To his trained eye, the letter struck King as the work of a woman, evidently “a lady of refinement.” The letter informed the police that a search of the basement of Mabel Normand’s apartment at Seventh and Vermont would reveal a .38-caliber pearl-handled revolver. Taylor had been killed with a .38-caliber bullet.
All sorts of tips like this had been flowing into the district attorney’s office, by phone, letter, and telegram. But this one, Woolwine thought, warranted an investigation as soon as possible. Taking the assignment, King headed out of the Hall of Records to pay a visit to Mabel Normand.
Back on Alvarado Court, other agents from Woolwine’s office were mapping out Taylor’s bungalow and searching the surrounding neighborhood. Fingerprints were taken, but too many people had elbowed their way into the apartment on the morning the body was found, moving chairs, sitting at tables, and opening drawers, for the police to expect anything very useful to be found.
The district men, as they were call
ed, wore more expensive suits than the gumshoes on the police force. With solemn, serious faces, they kept largely to themselves. The city cops viewed the district men as inefficient interlopers. But even worse, from their perspective, was a third investigation team, this time from the county sheriff’s office, who the cops viewed as too lenient. Rivalries and tensions were percolating everywhere.
Stopping off at Alvarado Court on his way to Mabel’s, Eddie King suddenly found himself in the middle. He would have to be a mediator as much as a detective in this mess. But King was up to the task. A native of Indiana like Will Hays, King possessed the same sort of midwestern sangfroid. He was plainspoken, a devoted family man, married for twenty-five years. He and his wife had raised their two children in a modest home on West Forty-Fifth Street in working-class South Los Angeles, a world away from the upscale Westlake district where Taylor had lived. Like Hays, too, King was a short man; “the smallest man in stature on the police force,” one report called him. But that slight frame contained a substantial mind. Six years earlier King had been sent from police headquarters to the East Side substation, where he’d taken the younger plainclothesmen under his wing to train them as top-quality detectives. King’s reputation endured, which was why Woolwine had made him his point man.
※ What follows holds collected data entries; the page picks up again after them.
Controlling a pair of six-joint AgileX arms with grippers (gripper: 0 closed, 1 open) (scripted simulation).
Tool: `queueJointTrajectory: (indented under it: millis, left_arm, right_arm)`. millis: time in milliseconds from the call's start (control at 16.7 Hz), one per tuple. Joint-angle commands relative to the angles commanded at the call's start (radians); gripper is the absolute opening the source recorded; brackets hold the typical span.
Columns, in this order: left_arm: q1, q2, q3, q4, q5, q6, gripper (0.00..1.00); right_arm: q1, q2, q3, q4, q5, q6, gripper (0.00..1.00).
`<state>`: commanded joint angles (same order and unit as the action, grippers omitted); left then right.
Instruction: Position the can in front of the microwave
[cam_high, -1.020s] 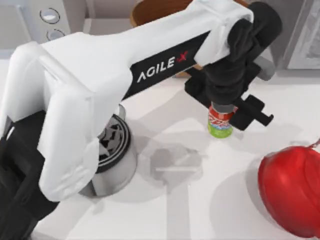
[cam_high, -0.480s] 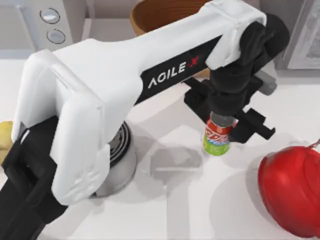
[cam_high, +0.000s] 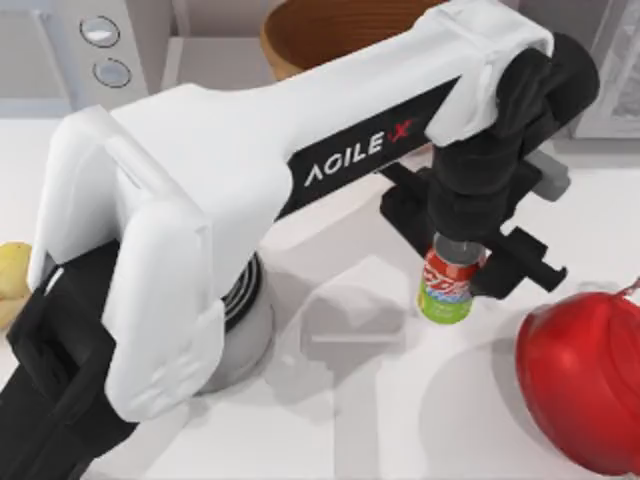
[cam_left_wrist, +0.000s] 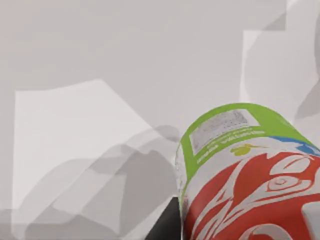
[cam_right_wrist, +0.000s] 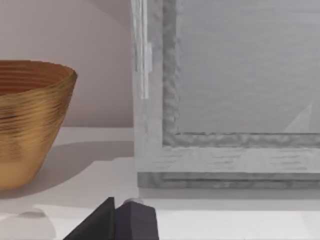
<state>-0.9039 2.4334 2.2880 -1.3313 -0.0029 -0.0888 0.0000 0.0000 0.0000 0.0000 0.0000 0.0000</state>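
My left arm reaches across the table, and its gripper (cam_high: 452, 272) is shut on the can (cam_high: 446, 290), gripping it from above at the table's middle right. The can is small, red and green with white lettering, and hangs upright a little above the white tabletop; its shadow lies to its left. The left wrist view shows the can (cam_left_wrist: 250, 175) close up over bare table. The microwave (cam_high: 95, 45), pale with two round dials, stands at the back left, far from the can. In the right wrist view a dark part of my right gripper (cam_right_wrist: 117, 222) faces a speckled grey appliance.
A red kettle (cam_high: 585, 375) stands just right of the can. A wooden bowl (cam_high: 330, 30) sits at the back centre and a speckled grey box appliance (cam_high: 610, 80) at the back right. A silver round object (cam_high: 245, 315) lies under my left arm. A yellow item (cam_high: 12, 280) sits at the left edge.
My left gripper carried the can toward the table's front, then a little to the right, nearer the kettle. The arm's forearm shifted right with it.
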Motion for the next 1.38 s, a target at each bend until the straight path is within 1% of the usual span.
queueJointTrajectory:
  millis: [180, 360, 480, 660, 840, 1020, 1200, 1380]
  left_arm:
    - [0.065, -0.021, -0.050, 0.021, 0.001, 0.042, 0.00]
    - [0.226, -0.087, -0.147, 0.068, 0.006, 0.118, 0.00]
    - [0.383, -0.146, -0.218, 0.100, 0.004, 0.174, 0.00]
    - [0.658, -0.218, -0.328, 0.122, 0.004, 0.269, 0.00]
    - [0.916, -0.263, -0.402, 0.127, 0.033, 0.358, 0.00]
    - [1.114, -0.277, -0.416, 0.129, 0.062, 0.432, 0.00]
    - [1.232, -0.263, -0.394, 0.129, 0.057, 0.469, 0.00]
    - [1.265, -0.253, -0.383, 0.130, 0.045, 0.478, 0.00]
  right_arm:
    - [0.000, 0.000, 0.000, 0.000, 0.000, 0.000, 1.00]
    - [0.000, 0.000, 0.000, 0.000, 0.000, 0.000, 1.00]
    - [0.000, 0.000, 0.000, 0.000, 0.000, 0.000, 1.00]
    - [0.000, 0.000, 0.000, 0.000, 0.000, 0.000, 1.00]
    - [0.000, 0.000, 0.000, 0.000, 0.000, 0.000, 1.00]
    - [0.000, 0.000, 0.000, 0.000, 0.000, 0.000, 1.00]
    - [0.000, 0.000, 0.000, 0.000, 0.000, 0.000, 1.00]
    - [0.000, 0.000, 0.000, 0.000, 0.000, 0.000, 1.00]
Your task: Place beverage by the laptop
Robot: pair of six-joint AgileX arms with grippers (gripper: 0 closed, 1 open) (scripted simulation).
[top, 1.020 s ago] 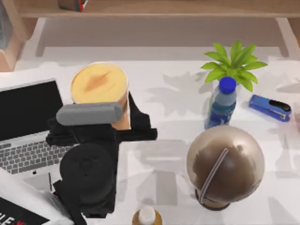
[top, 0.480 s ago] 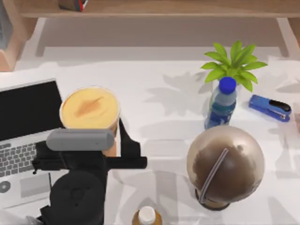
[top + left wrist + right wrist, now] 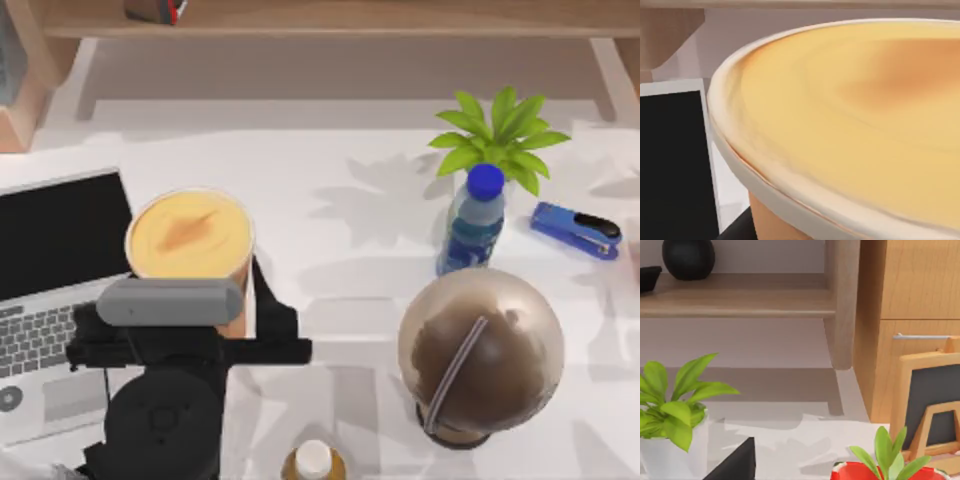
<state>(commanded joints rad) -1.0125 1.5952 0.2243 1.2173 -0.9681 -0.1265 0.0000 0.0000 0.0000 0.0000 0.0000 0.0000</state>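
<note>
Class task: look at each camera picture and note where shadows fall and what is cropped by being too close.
Top view: soft leaf shadows fall on the table beside the plant. Left wrist view: the beverage sits so close its rim runs off frame. Right wrist view: leaf shadows mottle the table.

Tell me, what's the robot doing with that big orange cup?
The left arm's claw is at the beverage, a tall orange cup, right beside the laptop on the table's left side. Whether the claw is gripping it can't be made out. A globe, a blue-capped water bottle, a plant and a stapler stand to the right.
</note>
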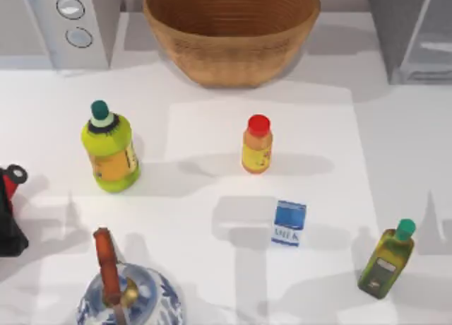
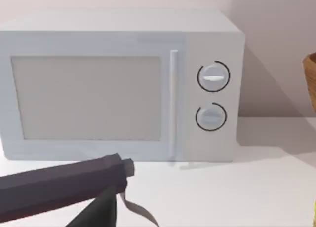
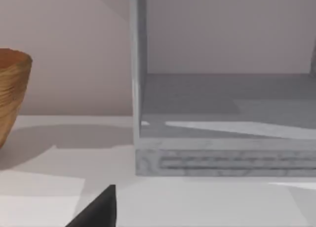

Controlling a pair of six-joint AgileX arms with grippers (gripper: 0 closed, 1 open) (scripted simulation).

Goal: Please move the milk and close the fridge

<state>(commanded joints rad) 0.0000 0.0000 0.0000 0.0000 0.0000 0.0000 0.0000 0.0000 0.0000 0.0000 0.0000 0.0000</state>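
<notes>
- Left gripper point(image 2: 111, 187) sits before the microwave point(image 2: 118, 84); whether its fingers are parted, I cannot tell.
- Right gripper point(image 3: 98, 209) faces the open fridge point(image 3: 222, 118); finger state unclear.
- The milk point(image 1: 289, 223) stands upright, untouched, just below the red-capped orange bottle point(image 1: 257, 144), with the basket point(image 1: 232, 30) beyond and the green-capped oil bottle point(image 1: 387, 260) to its right.

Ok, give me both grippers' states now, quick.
Left gripper: cannot tell; it faces the microwave, holding nothing visible.
Right gripper: cannot tell; it faces the open fridge.
</notes>
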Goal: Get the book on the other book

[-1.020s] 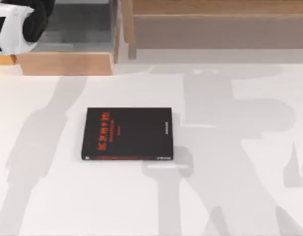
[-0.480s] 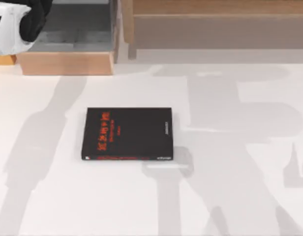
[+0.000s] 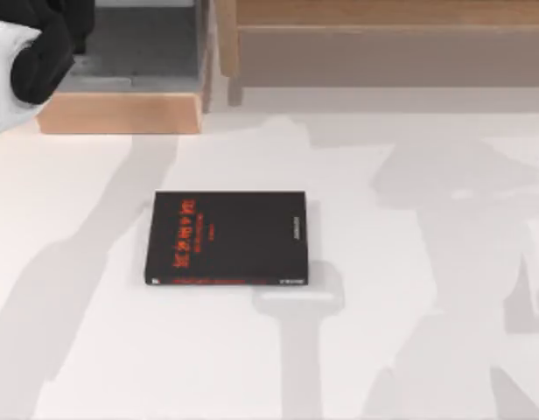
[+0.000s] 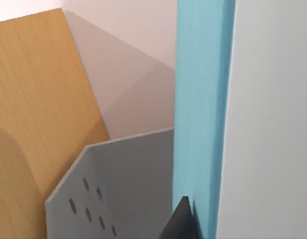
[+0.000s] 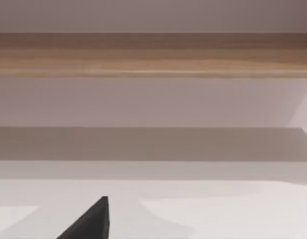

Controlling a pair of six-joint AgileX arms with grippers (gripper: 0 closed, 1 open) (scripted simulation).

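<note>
Lying flat on our white surface (image 3: 409, 350), just left of centre, the black book (image 3: 227, 238) shows red lettering on its cover and near edge. Farther back, our left arm (image 3: 24, 61) sits at the far-left corner by a wooden shelf (image 3: 121, 112). Its wrist view shows the teal book (image 4: 201, 114) standing on edge close against one dark finger (image 4: 181, 221); whether the fingers clamp it, we cannot tell. Our right arm's finger state is likewise unclear.
</note>
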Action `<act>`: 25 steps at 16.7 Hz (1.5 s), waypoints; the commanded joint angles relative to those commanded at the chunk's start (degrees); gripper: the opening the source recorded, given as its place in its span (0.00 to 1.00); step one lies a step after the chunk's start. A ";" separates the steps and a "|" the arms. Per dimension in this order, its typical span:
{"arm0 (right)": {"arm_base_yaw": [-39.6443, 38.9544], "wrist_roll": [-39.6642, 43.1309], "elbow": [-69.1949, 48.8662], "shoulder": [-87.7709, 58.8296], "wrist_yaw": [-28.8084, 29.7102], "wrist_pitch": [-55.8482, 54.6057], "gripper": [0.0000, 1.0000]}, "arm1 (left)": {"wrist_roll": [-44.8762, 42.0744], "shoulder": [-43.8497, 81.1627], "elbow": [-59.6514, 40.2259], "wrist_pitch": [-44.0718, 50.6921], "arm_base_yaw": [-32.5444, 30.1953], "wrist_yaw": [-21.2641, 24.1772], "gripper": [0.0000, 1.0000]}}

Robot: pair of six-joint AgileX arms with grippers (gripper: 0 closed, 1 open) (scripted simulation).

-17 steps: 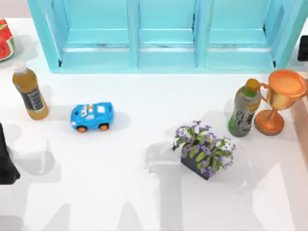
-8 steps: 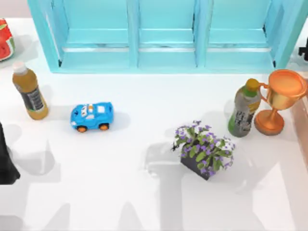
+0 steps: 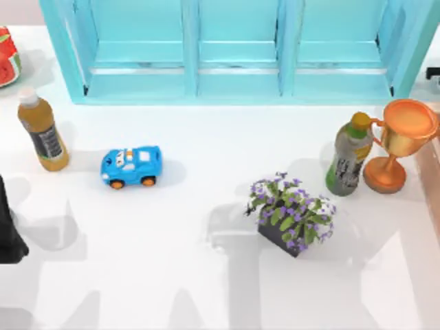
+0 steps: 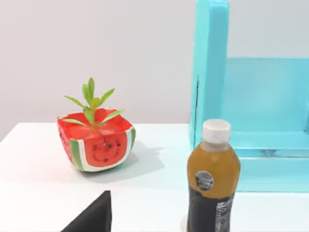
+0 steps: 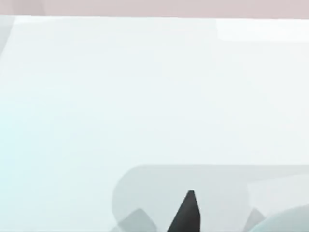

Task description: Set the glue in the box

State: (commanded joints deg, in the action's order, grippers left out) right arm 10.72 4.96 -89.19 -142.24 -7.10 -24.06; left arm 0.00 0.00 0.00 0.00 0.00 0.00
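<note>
The glue is out of view. A pinkish-brown strip (image 3: 433,182) runs along the table's right edge below the trophy; I cannot tell whether it is the box. My right gripper (image 3: 434,72) is a small black piece at the far right edge, beside the turquoise shelf. In the right wrist view a black part of it (image 5: 186,215) hangs over bare white table. My left arm (image 3: 8,230) is parked at the left edge, and a black corner of it (image 4: 91,217) shows in the left wrist view.
A turquoise shelf unit (image 3: 234,48) spans the back. On the table stand an orange juice bottle (image 3: 41,130), a blue toy car (image 3: 132,166), a purple flower pot (image 3: 292,216), a green bottle (image 3: 349,155), an orange trophy (image 3: 399,141) and a watermelon planter (image 4: 96,142).
The black piece of my right gripper at the far right edge has slid further out of the top view. Everything on the table is unmoved.
</note>
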 joint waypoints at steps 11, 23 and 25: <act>1.59 0.76 -3.22 2.41 -0.29 2.03 0.00 | 0.00 0.00 0.00 0.00 0.00 0.00 1.00; 0.20 -0.08 -4.77 11.78 -0.19 16.33 0.00 | 0.00 0.00 0.00 0.00 0.00 0.00 1.00; 0.20 -0.08 -4.77 11.78 -0.19 16.33 0.00 | 0.00 0.00 0.00 0.00 0.00 0.00 1.00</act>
State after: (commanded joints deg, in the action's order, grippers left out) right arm 10.92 4.89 -93.96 -130.47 -7.29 -7.73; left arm 0.00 0.00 0.00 0.00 0.00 0.00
But the DA wanted him to work on his own, “independent of all officers of the police department.” King knew that would cause only further resentment; besides, it wasn’t his style. A lone-wolf approach hindered good detective work; King needed collaboration. So, in defiance of Woolwine’s orders, he approached Sergeant Jesse Winn, another longtime veteran of the force, and asked him to partner with him on the case. Winn agreed.
The two detectives complemented each other well. Winn was younger than King, just turned forty, and considerably taller than his partner. He was also more aggressive, the bad cop to King’s good. Since Winn had already interviewed Mabel Normand the day before, it made sense that he accompany King now to the actress’s fashionable abode on Seventh Street.